Load a dataset of high SNR traces taken from the ETHZ dataset.
The term *natural* states that these are real events and not synthetic data.

In [None]:
natural_dataset, natural_dataset_labels = load_dataset_and_labels(dataset_path=DATA_PATH + 'original_dataset.pt', labels_path=DATA_PATH + 'original_labels.pt')
assert NUM_SAMPLES == natural_dataset.shape[-1], f'Expected Dataset contain {NUM_SAMPLES} samples. Got {natural_dataset.shape[-1]}'

print(f'The loaded dataset has {natural_dataset.shape[0]} traces, each has {natural_dataset.shape[1]} channels of {natural_dataset.shape[2]} samples. Each entry is of type {natural_dataset.dtype}')

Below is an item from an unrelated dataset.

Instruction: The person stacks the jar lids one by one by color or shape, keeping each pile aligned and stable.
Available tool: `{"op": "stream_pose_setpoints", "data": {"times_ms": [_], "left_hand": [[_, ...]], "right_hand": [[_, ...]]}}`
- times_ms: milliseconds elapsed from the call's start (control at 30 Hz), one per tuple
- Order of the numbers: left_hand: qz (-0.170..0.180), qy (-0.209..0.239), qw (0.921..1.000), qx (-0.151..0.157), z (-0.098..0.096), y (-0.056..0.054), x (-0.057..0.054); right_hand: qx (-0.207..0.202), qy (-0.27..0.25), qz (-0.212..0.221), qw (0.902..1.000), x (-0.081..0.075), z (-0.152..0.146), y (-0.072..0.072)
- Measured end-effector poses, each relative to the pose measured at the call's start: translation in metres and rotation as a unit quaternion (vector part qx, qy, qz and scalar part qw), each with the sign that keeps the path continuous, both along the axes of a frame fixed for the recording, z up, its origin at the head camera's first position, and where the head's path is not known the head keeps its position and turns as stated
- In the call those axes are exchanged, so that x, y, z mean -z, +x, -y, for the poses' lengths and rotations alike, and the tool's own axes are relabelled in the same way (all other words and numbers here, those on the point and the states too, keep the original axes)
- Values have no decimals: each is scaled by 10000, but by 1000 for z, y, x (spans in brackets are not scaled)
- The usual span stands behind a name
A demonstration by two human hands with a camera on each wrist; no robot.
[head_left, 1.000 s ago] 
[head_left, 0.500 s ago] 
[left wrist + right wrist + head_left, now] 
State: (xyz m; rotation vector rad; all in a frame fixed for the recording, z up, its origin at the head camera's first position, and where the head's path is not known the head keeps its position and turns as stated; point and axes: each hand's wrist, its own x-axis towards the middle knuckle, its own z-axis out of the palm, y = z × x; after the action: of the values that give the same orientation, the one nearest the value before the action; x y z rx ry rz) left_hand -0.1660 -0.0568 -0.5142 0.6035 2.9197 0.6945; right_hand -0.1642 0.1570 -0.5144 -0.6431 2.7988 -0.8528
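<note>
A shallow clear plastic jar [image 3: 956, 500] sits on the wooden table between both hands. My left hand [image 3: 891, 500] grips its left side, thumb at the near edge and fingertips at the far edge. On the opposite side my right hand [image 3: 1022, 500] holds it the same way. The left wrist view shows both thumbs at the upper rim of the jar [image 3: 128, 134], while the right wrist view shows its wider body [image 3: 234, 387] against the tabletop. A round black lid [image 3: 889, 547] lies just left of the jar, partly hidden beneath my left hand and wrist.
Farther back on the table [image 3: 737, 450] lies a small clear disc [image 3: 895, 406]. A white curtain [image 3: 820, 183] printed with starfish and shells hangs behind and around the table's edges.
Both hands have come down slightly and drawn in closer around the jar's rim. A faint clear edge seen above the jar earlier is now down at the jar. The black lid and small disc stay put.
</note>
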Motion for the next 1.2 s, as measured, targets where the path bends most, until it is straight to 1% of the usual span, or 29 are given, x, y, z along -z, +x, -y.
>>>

print(f'The loaded labels has {natural_dataset_labels.shape[0]} labels. Each entry is of type {natural_dataset_labels.dtype}')

num_traces = natural_dataset.shape[0]

### Load a Pretrained Phasenet Model

In [None]:
pretrained_model = load_pretrained_model(model_class=sbm.PhaseNet, dataset_trained_on='ethz')
pretrained_model.eval()

In [None]:
full_noise_traces = get_n_random_noises(num_noises=num_traces, desired_window_size=NUM_SAMPLES + NUM_SHIFTS * SAMPLE_RATE, noises_path=NOISES_PATH, filename=NOISES_DATSET_PT)

# Take the leftmost NUM_SAMPLES samples. The rest is left for shifts
noises=full_noise_traces[:,:NUM_SAMPLES]

full_noise_traces.shape, noises.shape

In [None]:
large_error_traces_index_list = search_large_errors_given_desired_snr(dataset=natural_dataset, labels=natural_dataset_labels, noise_traces=noises, desired_snr=SYNTHESIZED_SNR, calc_snr=CalcSNR(SnrCalcStrategy.ENERGY_RATIO))


print(f'There are {len(large_error_traces_index_list)} large errors')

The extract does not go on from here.